To do:
Output everything in the listing exactly.

Supplied information:
..............................

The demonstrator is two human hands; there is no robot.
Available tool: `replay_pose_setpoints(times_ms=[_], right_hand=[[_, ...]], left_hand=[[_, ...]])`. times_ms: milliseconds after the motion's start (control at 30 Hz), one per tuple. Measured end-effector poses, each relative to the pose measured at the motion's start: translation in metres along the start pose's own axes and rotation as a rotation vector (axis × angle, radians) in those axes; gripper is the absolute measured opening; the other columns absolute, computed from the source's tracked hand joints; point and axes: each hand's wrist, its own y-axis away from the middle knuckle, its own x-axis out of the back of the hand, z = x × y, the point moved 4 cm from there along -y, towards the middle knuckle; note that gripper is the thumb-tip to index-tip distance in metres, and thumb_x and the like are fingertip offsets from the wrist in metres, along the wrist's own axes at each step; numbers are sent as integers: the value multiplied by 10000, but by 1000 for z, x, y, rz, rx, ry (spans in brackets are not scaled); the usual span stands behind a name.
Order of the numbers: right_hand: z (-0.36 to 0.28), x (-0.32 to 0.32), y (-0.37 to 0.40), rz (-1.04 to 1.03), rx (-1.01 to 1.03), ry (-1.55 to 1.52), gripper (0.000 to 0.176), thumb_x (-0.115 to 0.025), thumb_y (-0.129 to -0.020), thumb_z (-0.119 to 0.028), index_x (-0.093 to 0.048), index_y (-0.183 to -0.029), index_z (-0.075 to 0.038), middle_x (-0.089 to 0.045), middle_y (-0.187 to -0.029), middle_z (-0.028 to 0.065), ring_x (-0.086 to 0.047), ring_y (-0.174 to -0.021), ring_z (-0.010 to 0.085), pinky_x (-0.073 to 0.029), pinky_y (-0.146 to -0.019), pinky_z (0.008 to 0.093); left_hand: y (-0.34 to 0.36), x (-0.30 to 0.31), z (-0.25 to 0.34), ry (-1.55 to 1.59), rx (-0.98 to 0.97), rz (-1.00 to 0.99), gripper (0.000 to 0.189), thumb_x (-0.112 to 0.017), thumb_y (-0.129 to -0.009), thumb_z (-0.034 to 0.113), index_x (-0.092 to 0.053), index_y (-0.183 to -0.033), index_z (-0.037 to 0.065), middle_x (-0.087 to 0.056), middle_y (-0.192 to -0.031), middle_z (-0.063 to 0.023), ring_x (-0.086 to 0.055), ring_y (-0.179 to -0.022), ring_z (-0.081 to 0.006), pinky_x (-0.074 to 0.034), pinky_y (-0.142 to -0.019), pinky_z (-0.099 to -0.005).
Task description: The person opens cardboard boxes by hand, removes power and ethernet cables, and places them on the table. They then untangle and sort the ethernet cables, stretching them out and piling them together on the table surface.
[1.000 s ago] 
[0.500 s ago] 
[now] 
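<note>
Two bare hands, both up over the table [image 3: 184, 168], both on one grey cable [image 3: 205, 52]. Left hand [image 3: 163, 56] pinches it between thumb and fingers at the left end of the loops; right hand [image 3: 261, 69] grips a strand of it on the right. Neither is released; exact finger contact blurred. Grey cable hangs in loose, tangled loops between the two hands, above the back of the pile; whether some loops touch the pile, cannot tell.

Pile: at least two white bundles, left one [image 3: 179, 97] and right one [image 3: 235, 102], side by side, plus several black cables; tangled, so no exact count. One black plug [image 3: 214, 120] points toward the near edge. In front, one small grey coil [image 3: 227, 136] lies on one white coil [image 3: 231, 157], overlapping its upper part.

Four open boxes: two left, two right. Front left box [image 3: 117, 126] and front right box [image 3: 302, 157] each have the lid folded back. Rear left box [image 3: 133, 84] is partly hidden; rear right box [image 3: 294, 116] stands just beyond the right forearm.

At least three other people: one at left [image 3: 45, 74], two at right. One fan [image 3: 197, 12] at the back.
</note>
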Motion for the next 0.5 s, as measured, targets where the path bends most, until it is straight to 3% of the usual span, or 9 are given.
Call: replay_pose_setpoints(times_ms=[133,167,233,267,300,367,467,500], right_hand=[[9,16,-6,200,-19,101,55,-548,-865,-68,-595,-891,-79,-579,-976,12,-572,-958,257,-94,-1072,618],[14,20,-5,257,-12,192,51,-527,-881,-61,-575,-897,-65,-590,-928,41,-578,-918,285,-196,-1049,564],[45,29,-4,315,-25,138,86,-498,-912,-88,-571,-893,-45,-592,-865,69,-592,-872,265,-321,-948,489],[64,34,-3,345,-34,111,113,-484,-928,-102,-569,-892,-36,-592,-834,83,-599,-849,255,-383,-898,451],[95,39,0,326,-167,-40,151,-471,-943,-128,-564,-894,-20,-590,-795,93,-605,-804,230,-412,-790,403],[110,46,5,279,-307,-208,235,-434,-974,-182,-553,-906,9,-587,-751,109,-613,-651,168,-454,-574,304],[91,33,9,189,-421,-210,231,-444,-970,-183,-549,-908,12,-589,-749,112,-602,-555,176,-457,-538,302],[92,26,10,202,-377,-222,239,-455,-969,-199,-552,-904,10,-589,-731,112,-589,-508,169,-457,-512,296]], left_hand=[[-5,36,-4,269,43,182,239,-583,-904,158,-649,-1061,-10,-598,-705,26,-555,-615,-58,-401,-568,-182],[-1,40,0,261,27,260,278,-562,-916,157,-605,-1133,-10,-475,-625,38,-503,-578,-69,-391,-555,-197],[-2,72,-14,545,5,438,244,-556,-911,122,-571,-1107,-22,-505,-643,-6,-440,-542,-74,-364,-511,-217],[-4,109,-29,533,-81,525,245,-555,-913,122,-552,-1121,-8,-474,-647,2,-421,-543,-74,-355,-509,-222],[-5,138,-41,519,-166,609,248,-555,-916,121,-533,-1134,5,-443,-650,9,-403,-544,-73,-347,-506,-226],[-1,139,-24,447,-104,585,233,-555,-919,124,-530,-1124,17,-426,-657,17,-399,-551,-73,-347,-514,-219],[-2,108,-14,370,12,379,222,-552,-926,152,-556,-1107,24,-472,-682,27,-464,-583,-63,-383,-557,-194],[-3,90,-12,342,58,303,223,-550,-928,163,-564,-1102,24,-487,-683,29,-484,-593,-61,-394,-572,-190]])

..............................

Result of this task:
The demonstrator is two human hands; there is no robot.
Available tool: `replay_pose_setpoints(times_ms=[_], right_hand=[[_, ...]], left_hand=[[_, ...]])`. times_ms: milliseconds after the motion's start (control at 30 Hz), one per tuple. Measured end-effector poses, each relative to the pose measured at the motion's start: translation in metres along the start pose's own axes and rotation as a rotation vector (axis × angle, radians) in those axes; gripper is the absolute measured opening; the other columns absolute, computed from the source's tracked hand joints; point and axes: each hand's wrist, its own y-axis away from the middle knuckle, its own x-axis out of the back of the hand, z = x × y, the point moved 4 cm from there along -y, towards the middle knuckle; note that gripper is the thumb-tip to index-tip distance in metres, and thumb_x and the like are fingertip offsets from the wrist in metres, along the wrist's own axes at each step; numbers are sent as integers: the value multiplied by 10000, but by 1000 for z, x, y, rz, rx, ry (spans in brackets are not scaled); the usual span stands behind a name.
Order of the numbers: right_hand: z (-0.36 to 0.28), x (-0.32 to 0.32), y (-0.37 to 0.40), rz (-1.04 to 1.03), rx (-1.01 to 1.03), ry (-1.55 to 1.52), gripper (0.000 to 0.176), thumb_x (-0.115 to 0.025), thumb_y (-0.129 to -0.020), thumb_z (-0.119 to 0.028), index_x (-0.093 to 0.048), index_y (-0.183 to -0.029), index_z (-0.075 to 0.038), middle_x (-0.089 to 0.045), middle_y (-0.187 to -0.029), middle_z (-0.028 to 0.065), ring_x (-0.086 to 0.047), ring_y (-0.174 to -0.021), ring_z (-0.010 to 0.085), pinky_x (-0.073 to 0.029), pinky_y (-0.146 to -0.019), pinky_z (0.008 to 0.093); left_hand: y (-0.34 to 0.36), x (-0.30 to 0.31), z (-0.25 to 0.34), ry (-1.55 to 1.59), rx (-0.98 to 0.97), rz (-1.00 to 0.99), gripper (0.000 to 0.189), thumb_x (-0.112 to 0.017), thumb_y (-0.129 to -0.009), thumb_z (-0.034 to 0.113), index_x (-0.092 to 0.053), index_y (-0.183 to -0.033), index_z (-0.037 to 0.065), middle_x (-0.087 to 0.056), middle_y (-0.192 to -0.031), middle_z (-0.063 to 0.023), ring_x (-0.086 to 0.055), ring_y (-0.179 to -0.022), ring_z (-0.081 to 0.006), pinky_x (-0.074 to 0.034), pinky_y (-0.142 to -0.019), pinky_z (-0.099 to -0.005).
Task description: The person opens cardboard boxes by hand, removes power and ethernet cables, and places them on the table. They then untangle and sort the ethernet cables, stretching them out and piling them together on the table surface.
[1.000 s ago] 
[0.500 s ago] 
[now] 
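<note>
Two bare hands, both up over the table [image 3: 184, 168], both on one grey cable [image 3: 205, 52]. Left hand [image 3: 163, 56] pinches it between thumb and fingers at the left end of the loops; right hand [image 3: 261, 69] grips a strand of it on the right. Neither is released; exact finger contact blurred. Grey cable hangs in loose, tangled loops between the two hands, above the back of the pile; whether some loops touch the pile, cannot tell.

Pile: at least two white bundles, left one [image 3: 179, 97] and right one [image 3: 235, 102], side by side, plus several black cables; tangled, so no exact count. One black plug [image 3: 214, 120] points toward the near edge. In front, one small grey coil [image 3: 227, 136] lies on one white coil [image 3: 231, 157], overlapping its upper part.

Four open boxes: two left, two right. Front left box [image 3: 117, 126] and front right box [image 3: 302, 157] each have the lid folded back. Rear left box [image 3: 133, 84] is partly hidden; rear right box [image 3: 294, 116] stands just beyond the right forearm.

At least three other people: one at left [image 3: 45, 74], two at right. One fan [image 3: 197, 12] at the back.
</note>
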Motion for the next 0.5 s, as measured, targets where the path bends most, until it is straight to 3% of the usual span, or 9 are given.
Call: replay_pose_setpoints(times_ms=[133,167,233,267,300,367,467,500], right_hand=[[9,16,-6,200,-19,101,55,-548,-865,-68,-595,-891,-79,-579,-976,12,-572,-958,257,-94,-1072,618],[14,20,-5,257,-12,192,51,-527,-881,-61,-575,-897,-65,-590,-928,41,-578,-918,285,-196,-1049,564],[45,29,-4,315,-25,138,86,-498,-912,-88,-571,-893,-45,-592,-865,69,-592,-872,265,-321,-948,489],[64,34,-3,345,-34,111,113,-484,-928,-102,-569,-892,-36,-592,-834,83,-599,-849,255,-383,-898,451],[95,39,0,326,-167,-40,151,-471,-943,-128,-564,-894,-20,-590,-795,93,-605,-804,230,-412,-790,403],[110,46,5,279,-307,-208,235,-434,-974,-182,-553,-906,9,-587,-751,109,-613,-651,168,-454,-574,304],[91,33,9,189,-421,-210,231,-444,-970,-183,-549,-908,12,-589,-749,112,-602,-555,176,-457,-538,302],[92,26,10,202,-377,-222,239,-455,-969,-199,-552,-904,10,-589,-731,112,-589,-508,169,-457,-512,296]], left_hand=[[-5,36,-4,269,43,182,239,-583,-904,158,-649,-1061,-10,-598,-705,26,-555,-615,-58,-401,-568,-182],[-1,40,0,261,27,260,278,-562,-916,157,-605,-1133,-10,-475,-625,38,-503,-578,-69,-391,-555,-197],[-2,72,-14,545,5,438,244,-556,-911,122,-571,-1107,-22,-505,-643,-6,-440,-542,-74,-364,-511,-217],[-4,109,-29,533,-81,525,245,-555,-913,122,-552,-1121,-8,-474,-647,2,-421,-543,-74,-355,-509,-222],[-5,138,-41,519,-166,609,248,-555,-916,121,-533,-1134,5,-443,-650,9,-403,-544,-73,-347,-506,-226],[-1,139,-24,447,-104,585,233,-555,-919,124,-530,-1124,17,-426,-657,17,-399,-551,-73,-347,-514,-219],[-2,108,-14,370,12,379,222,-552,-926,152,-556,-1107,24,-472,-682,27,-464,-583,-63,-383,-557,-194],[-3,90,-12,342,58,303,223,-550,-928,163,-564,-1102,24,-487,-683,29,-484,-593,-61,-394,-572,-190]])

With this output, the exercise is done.